A produtora de cinema Ana Paula Nogueira, 34, foi uma das 8.000 mulheres
que confirmaram presença no "toplessaço", convocado pelo Facebook para o
dia 21, no Rio. Ao chegar à areia, teve uma surpresa: a imprensa estava
lá, mas quase ninguém apareceu. "Infelizmente, o carioca tem mania de
confirmar e não ir. Todo mundo diz 'Passa lá em casa', mas não dá o
endereço", resigna-se ela, que tem silicone nos seios.
Gosto muito do mar. Nasci em Piedade, no subúrbio, mas vou à praia desde
criança. Eram dois ônibus e duas horas até chegar a Ipanema. Isso nunca
me incomodou.
Passei dez anos fora do Rio. Um dia, decidi largar tudo e voltar. Deixei
um emprego em que ganhava bem para fazer cinema, sem saber se no dia
seguinte iria receber ou não.
Às vezes faço topless na praia, discretamente. Quando estou em Portugal
ou na França, é normal. Ninguém vem tirar foto dos meus peitos. É uma
questão cultural.
Fiquei sabendo da manifestação por acaso. Faço aula de circo e um
professor comentou que estava rolando um movimento para liberar o
topless na praia.
Fucei no Facebook e vi a página da Ana Rios [organizadora do protesto]. Achei ótimo. Até que enfim!
Na noite anterior, participei da gravação de um clipe. Filmamos até as
cinco da manhã, só dormi uma horinha. Quando meu iPhone apitou, peguei
qualquer biquíni e fui.
Já cheguei atrasada, mas não encontrei uma alma viva. Tinha um reboliço
no calçadão, mas nada na areia. Era só homem e jornalista. Aí eu pensei:
"Cadê as outras?"
Não tinha a ilusão de que as 8.000 mulheres que confirmaram presença estariam lá, mas achei que seria mais uma entre cem.
Outra menina chegou, meio sem graça, sem saber o que fazer. Uma repórter
veio falar comigo, desesperada: "Minha pauta vai cair. Você aceita ser a
primeira a tirar o biquíni?" Eu estava lá para isso, não vi problema.

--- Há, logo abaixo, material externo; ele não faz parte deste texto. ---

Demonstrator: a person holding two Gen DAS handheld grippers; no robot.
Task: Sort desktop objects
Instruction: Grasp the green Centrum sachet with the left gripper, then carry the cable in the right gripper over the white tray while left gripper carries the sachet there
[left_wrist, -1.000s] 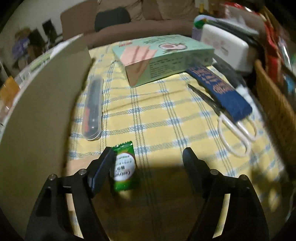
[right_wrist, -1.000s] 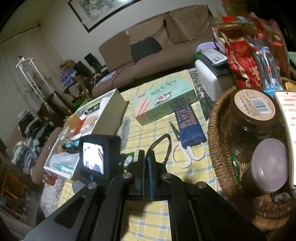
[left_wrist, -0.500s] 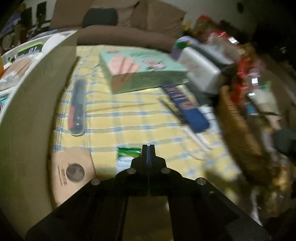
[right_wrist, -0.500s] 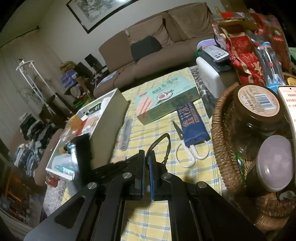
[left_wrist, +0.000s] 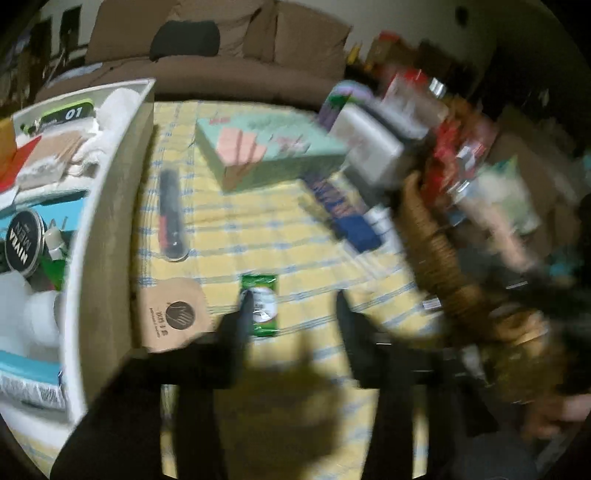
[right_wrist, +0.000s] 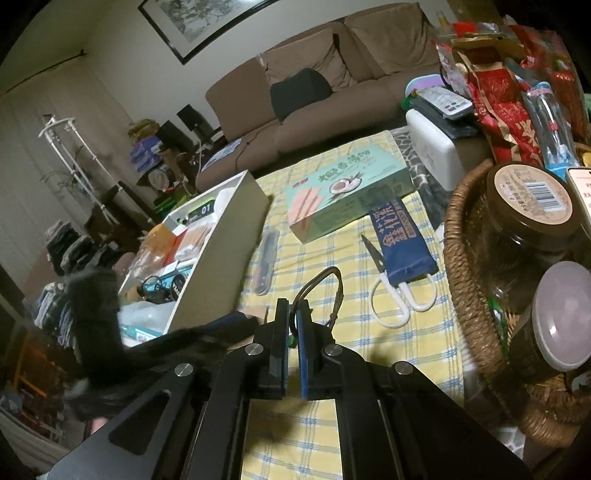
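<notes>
A small green sachet (left_wrist: 263, 306) lies on the yellow checked cloth (left_wrist: 229, 240). My left gripper (left_wrist: 293, 299) hangs above it with its jaws opening. The left fingertip (left_wrist: 246, 301) overlaps the sachet's edge, and the pads press on nothing. In the right wrist view the left gripper (right_wrist: 236, 321) is a dark blur beside the white box (right_wrist: 225, 236). My right gripper (right_wrist: 293, 314) is shut on a dark cord loop (right_wrist: 338, 280) that arches up from between its pads.
The open white box (left_wrist: 110, 221) at the left holds a round tin and several small packs. On the cloth lie a pen case (left_wrist: 171, 218), a brown paper packet (left_wrist: 173, 317), a mint-green biscuit box (right_wrist: 347, 188), scissors (right_wrist: 391, 295) and a blue pouch (right_wrist: 399, 243). A full wicker basket (right_wrist: 465, 288) stands on the right.
The left gripper closed over the sachet, then spread again while lifting and tilting, so the inside of the white box now shows. The sachet stays on the cloth. The right gripper has not moved.
</notes>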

Tinha uns 200 jornalistas no calçadão. Era o primeiro fim de semana do verão, lógico que eles iam estar lá.
Quando me viram na areia, desceram correndo. Aí começou o deboche. Todo mundo perguntava: "Mas por que as outras não vieram?"
MATE DO PEITINHO
Era todo mundo debochando. "Quero ver os peitinhos! Vira os peitinhos
para cá!".Teve gente que disse ter ouvido gracinha até de policial.
As organizadoras ficaram muito incomodadas com o assédio dos homens. Eu
preferi responder às grosserias com brincadeiras, porque isso deixa eles
sem graça.
Um vendedor passou dizendo: "Olha o mate do peitinho!
Sem biquíni é mais
barato". Eu respondi: "Poxa, que bom, porque o mate tá inflacionado
aqui na praia."
Isso não é uma guerra de sexos. Quero o meu direito de ir à praia da
forma mais cômoda, sem ferir ninguém. Se você não assume uma postura
sexual, pode ficar naturalmente com os peitos de fora.
Sou contra a ditadura de que a mulher precisa da marquinha de biquíni para ficar mais sensual. Acho uma coisa brega, horrorosa.
Além disso, é gostoso tomar banho de mar sem a parte de cima. O biquíni
fica caindo a toda hora. Ainda mais o meu, já que uso tomara que caia.
Cuba é uma ditadura, um comunismo ferrado, e fazem topless numa boa. O
Rio se diz tão moderno e quando uma mulher mostra os peitos é um
escândalo. A gente está dando uma de caipira.
Ninguém quer ficar na praia se exibindo, fazendo a dança da Anitta. A
causa é para ficar na areia de topless, dar um mergulho. Só isso.
No dia seguinte, eu estava na capa dos jornais. Meu pai, português,
ficou chateado. "Pô, é só a minha filha que aparece?" Se a imagem fosse
de cem mulheres, teriam liberado rapidamente.
Mandei um email para o prefeito, que não respondeu. Vou convidar a
mulher dele para a campanha. No carnaval, ninguém reprime peito de fora.
Ficam lá sambando com as mulatas, tirando foto. Por que na praia não
pode?
Nos anos 60, era atentado ao pudor uma grávida mostrar a barriga na
areia. A Leila Diniz perdeu contrato na Globo por causa disso. Daqui a
uns anos, espero que vejam a gente como ela é vista.